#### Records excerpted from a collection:

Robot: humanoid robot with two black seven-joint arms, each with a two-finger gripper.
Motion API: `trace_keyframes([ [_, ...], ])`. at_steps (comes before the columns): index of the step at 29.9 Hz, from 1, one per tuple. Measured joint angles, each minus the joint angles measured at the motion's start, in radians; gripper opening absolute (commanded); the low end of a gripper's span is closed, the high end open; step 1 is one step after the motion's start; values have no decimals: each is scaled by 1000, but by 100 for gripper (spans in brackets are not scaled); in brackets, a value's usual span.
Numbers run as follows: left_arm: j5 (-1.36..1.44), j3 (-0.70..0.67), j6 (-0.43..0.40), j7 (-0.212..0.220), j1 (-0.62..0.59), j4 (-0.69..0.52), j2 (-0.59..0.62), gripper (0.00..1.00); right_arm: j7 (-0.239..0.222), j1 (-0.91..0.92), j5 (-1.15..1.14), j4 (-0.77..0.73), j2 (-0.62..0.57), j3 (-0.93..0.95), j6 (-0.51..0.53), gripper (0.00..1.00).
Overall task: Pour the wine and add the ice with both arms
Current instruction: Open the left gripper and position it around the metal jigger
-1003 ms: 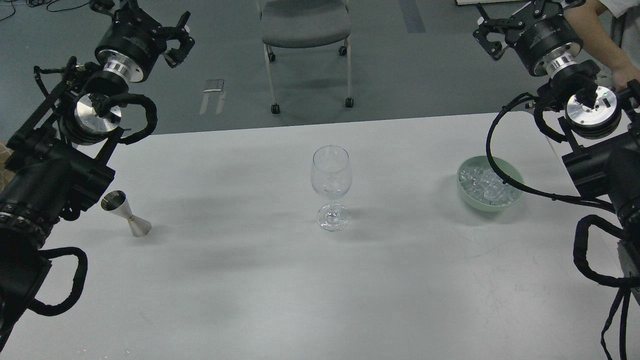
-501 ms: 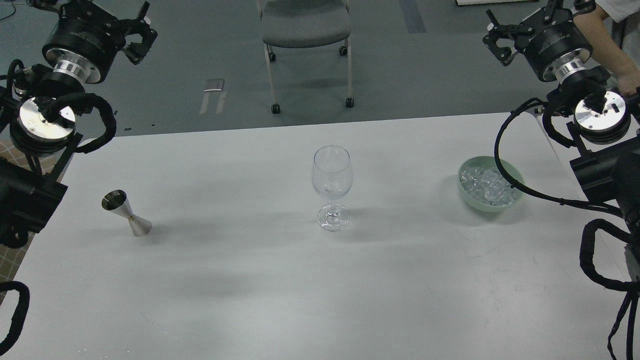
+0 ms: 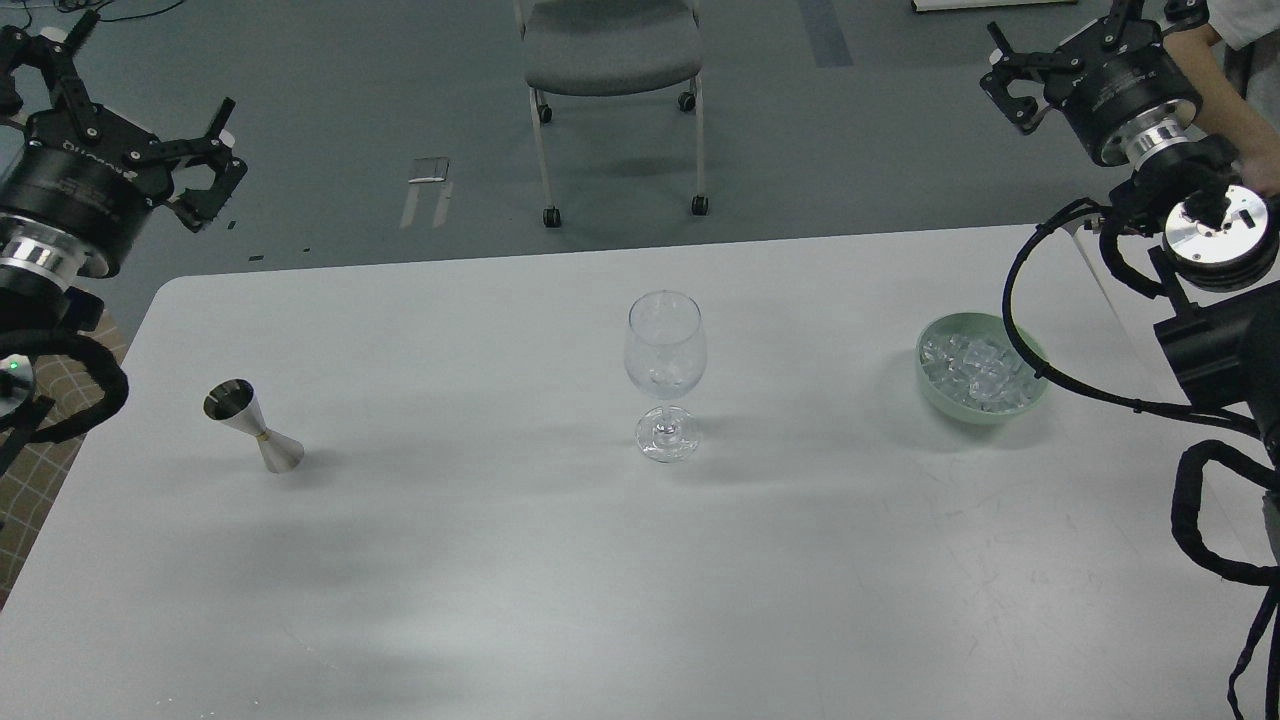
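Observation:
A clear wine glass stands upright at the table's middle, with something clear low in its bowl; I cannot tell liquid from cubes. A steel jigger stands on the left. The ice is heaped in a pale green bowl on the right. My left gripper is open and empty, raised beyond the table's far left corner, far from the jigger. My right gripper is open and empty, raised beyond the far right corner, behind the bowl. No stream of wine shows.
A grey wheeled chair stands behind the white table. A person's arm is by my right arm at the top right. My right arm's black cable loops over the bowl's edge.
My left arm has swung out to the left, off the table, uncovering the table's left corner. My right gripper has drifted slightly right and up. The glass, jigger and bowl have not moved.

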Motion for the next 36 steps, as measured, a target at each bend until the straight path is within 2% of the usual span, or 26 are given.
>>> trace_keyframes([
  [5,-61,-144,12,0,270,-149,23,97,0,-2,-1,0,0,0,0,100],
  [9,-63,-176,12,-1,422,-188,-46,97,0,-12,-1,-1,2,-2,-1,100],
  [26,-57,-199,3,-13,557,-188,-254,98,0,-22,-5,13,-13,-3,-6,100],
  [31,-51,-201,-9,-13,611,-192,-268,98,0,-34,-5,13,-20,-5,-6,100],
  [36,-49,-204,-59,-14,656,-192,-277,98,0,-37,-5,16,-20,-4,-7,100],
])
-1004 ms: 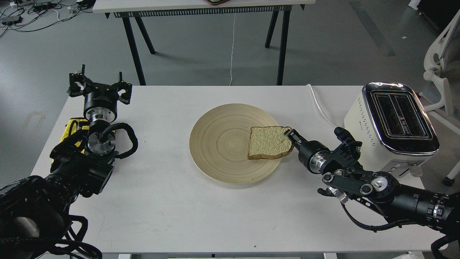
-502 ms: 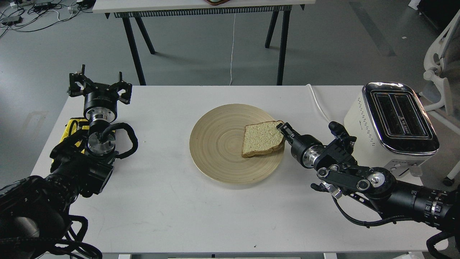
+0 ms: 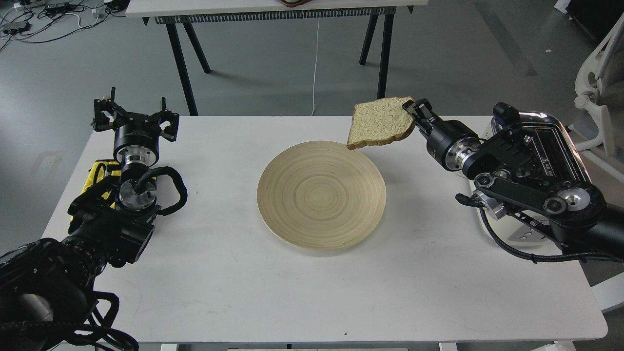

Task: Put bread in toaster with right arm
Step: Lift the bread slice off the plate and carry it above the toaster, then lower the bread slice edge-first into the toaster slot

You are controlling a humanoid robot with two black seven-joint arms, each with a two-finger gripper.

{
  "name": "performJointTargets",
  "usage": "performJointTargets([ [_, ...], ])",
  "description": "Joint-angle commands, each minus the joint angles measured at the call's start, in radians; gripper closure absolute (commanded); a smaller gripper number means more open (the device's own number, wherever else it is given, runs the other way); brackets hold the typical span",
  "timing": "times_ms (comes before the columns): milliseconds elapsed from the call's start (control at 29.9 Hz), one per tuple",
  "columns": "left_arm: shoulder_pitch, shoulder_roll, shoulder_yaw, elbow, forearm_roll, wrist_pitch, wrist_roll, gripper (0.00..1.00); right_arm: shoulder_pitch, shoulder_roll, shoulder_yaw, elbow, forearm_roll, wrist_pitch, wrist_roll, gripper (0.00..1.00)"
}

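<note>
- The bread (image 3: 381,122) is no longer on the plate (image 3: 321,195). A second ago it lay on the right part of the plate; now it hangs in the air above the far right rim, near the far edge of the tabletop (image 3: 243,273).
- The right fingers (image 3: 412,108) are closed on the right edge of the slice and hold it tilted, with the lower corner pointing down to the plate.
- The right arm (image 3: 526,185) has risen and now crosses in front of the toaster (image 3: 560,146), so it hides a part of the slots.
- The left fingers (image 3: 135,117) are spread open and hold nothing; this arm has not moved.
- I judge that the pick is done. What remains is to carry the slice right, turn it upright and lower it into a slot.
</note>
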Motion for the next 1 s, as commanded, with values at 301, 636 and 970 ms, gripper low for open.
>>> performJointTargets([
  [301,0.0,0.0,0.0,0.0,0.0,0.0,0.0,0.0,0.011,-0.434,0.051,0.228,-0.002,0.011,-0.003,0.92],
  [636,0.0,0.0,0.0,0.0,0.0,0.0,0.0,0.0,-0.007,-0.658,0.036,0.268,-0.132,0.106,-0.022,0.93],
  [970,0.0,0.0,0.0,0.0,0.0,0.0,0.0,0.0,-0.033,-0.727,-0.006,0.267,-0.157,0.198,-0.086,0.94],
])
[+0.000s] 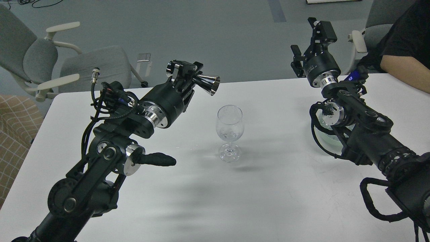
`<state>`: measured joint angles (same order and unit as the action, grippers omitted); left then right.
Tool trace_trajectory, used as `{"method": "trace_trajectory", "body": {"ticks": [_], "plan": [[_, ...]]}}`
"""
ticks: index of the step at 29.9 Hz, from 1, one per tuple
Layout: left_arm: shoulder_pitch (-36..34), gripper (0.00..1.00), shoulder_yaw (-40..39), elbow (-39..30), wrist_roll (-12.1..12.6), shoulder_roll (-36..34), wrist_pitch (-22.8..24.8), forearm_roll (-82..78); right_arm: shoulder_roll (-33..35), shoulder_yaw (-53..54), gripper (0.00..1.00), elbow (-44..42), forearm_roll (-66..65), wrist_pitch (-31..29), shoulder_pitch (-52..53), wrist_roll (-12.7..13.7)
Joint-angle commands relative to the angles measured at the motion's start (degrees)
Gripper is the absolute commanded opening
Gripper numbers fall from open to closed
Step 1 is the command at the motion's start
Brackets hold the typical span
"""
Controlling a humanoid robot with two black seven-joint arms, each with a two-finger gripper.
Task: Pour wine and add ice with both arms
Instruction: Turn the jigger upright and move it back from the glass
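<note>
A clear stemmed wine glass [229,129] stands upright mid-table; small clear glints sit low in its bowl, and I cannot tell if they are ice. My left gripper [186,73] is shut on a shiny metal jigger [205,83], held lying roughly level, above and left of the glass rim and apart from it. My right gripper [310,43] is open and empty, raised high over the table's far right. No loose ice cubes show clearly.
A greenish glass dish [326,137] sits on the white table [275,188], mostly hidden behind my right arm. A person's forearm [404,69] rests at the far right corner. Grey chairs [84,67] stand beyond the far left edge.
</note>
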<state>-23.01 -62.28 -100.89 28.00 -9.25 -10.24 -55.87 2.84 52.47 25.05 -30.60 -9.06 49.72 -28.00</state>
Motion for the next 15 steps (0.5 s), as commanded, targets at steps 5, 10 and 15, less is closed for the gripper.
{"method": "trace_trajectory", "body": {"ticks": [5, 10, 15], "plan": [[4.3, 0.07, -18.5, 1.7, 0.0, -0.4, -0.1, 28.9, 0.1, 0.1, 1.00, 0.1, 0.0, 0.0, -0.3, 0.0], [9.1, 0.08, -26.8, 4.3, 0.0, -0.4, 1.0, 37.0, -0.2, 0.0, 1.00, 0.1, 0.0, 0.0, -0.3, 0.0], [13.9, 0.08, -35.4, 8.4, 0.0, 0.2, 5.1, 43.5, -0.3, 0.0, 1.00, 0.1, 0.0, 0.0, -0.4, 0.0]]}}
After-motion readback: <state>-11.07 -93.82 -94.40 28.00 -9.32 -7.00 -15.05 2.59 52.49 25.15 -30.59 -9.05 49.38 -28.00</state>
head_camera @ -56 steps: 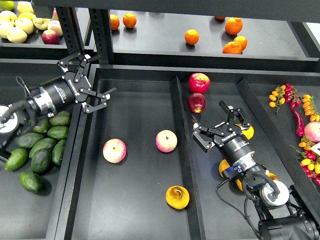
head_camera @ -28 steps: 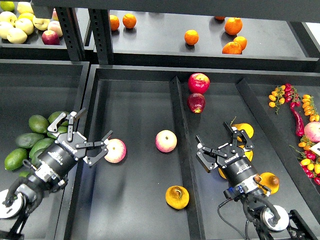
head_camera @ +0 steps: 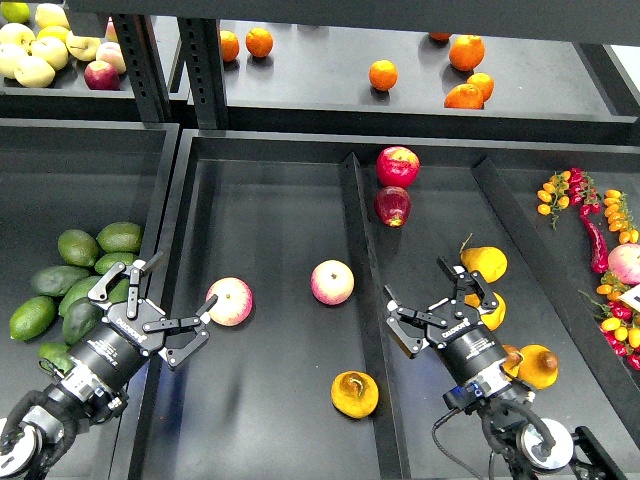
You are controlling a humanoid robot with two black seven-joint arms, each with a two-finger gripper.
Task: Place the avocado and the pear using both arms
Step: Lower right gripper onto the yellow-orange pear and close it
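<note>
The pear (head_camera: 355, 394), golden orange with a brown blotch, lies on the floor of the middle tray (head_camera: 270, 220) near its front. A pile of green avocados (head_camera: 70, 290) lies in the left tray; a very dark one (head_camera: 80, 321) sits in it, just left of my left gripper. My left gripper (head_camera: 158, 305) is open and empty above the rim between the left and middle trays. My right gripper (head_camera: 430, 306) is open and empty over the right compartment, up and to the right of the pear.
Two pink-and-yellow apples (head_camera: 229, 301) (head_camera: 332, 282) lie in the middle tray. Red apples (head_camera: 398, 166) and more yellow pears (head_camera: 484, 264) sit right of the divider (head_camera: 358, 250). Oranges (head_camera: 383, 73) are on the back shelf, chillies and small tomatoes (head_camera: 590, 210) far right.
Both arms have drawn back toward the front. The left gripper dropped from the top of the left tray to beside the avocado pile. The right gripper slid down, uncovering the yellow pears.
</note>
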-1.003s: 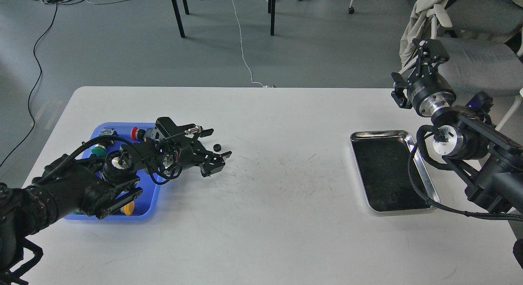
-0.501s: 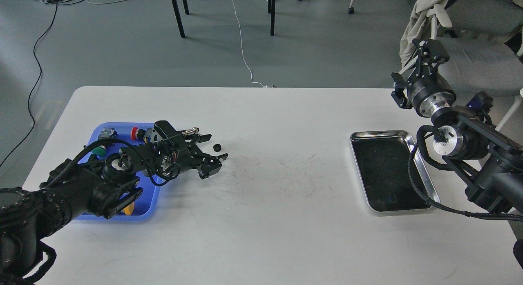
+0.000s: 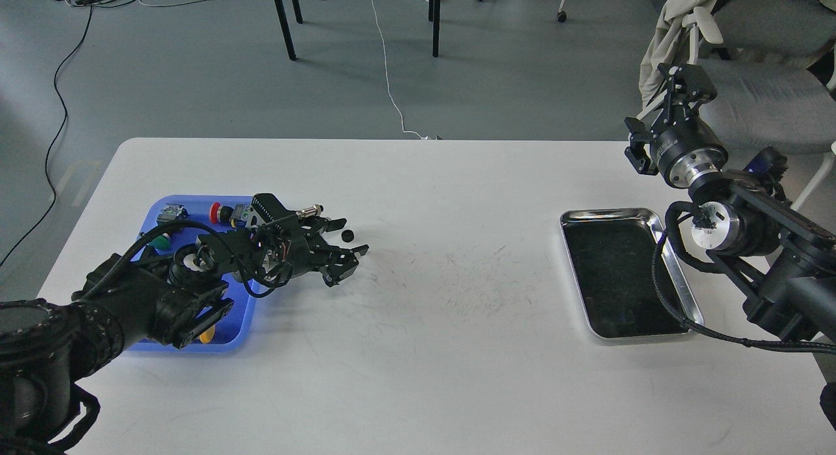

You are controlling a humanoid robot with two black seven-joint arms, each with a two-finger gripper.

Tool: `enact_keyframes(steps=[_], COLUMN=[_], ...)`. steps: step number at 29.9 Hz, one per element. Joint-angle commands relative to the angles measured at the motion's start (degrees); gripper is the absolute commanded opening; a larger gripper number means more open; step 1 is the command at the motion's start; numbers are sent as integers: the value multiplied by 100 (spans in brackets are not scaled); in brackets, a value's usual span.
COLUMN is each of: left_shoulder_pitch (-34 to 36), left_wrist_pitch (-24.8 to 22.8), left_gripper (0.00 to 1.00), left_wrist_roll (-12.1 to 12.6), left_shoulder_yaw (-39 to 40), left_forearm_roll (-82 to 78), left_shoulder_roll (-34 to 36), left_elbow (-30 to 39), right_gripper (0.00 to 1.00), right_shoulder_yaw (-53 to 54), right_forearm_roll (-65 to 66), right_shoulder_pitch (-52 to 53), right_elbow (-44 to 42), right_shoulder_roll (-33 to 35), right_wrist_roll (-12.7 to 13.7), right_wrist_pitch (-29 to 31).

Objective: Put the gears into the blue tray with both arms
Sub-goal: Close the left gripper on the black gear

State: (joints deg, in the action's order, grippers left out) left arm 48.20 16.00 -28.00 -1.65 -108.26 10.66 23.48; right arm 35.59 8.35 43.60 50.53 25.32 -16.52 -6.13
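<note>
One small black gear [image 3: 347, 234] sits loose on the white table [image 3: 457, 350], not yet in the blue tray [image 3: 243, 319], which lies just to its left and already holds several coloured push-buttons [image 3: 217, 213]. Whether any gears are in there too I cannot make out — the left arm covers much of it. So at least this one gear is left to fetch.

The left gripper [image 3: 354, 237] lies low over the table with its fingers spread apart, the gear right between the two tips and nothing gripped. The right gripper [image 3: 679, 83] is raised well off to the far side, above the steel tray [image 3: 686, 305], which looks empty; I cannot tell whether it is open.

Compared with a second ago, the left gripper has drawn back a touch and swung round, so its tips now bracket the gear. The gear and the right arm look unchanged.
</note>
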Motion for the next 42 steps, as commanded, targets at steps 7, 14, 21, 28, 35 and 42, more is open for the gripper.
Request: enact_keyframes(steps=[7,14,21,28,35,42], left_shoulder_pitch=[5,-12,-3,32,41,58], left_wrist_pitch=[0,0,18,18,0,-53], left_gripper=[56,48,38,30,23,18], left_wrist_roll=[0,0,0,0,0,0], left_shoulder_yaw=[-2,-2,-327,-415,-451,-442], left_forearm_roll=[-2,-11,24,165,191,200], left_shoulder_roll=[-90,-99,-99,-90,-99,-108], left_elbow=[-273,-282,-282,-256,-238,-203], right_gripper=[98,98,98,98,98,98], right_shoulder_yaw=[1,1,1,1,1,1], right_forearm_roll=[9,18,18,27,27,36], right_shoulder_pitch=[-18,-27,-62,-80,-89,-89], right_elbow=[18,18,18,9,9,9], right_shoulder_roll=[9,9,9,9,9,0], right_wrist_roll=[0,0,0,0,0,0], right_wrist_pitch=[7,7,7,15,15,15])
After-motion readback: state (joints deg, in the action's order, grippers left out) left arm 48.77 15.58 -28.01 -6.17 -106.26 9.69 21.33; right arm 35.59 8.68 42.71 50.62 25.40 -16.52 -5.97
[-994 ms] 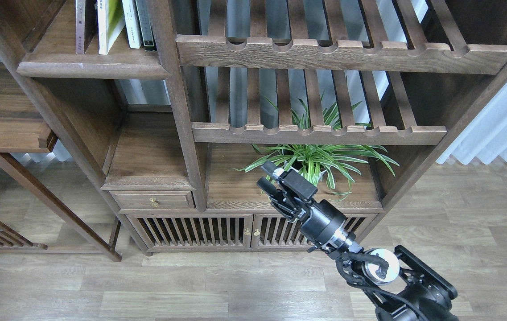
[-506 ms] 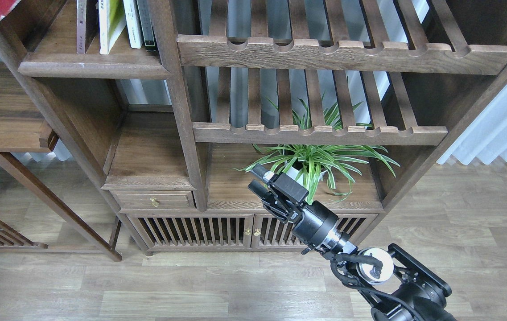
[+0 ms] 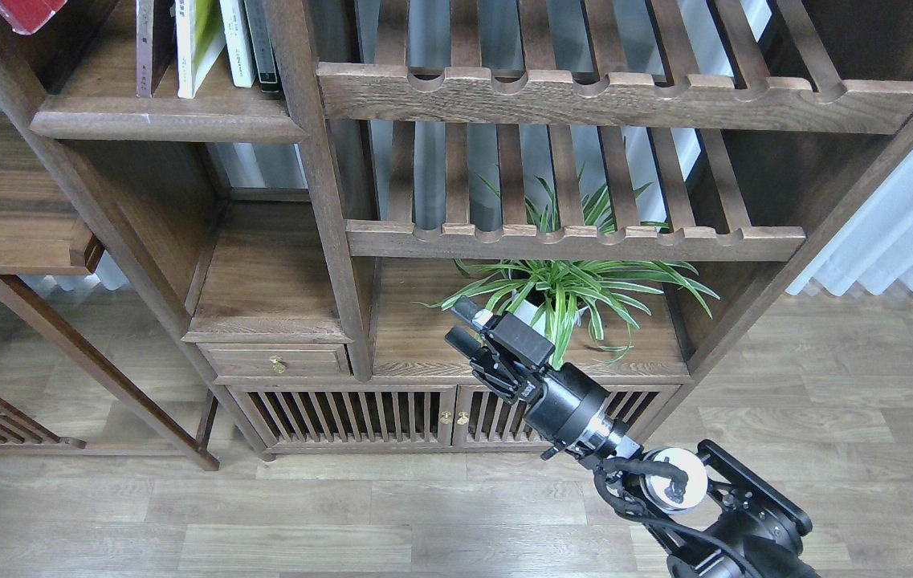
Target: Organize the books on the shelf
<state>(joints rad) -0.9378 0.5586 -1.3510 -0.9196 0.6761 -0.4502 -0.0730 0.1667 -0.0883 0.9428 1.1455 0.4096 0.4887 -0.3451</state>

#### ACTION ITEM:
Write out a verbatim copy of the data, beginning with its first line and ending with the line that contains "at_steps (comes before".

#### EXERCISE ANSWER:
Robot: humanoid robot with two black seven-joint arms, each with a two-finger gripper.
Motion API: `trace_keyframes([ [_, ...], ])`. at_steps (comes before the columns): index of the step at 29.9 Hz, from 1, one per tuple. Measured joint angles, each minus the joint angles measured at the motion's start, in radians; gripper opening absolute (commanded); the low end of a gripper's span is closed, the high end open; step 1 is one step after the motion's start; values have no decimals: each is scaled by 1000, but by 100 for gripper (spans in brackets are not scaled); in brackets, a value's usual span.

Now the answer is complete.